#### What the exercise asks
All lines that hold the string "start" should be copied. Find them in the listing below.

#### Data below
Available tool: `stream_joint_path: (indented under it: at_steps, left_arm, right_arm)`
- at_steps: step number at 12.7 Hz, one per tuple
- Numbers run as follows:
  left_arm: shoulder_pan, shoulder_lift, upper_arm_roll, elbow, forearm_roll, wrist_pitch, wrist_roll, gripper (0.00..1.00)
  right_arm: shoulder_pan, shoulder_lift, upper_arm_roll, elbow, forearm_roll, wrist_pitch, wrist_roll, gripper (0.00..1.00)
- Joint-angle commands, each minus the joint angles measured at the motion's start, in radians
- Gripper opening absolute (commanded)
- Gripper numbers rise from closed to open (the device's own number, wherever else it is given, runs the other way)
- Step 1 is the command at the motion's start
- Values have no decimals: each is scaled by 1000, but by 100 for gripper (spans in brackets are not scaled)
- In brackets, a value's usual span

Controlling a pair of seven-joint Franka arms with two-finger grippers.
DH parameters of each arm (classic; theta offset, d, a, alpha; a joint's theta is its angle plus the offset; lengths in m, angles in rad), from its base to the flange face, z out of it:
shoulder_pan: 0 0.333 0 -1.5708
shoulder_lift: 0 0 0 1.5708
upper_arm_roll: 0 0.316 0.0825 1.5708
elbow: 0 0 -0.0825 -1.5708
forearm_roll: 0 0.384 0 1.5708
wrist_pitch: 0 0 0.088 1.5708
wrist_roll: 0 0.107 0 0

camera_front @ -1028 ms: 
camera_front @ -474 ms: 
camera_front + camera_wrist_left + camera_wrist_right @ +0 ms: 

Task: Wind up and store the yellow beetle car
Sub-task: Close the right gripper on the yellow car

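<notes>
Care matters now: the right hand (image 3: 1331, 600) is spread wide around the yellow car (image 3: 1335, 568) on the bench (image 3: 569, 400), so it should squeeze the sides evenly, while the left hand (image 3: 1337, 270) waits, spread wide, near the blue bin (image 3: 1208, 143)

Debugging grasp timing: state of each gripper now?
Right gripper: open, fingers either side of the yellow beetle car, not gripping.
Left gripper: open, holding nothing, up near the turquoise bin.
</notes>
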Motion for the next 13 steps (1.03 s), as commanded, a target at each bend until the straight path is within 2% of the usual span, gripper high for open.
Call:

#### Worked solution
- Joint-angle commands, each minus the joint angles measured at the motion's start, in radians
- Step 1 is the command at the motion's start

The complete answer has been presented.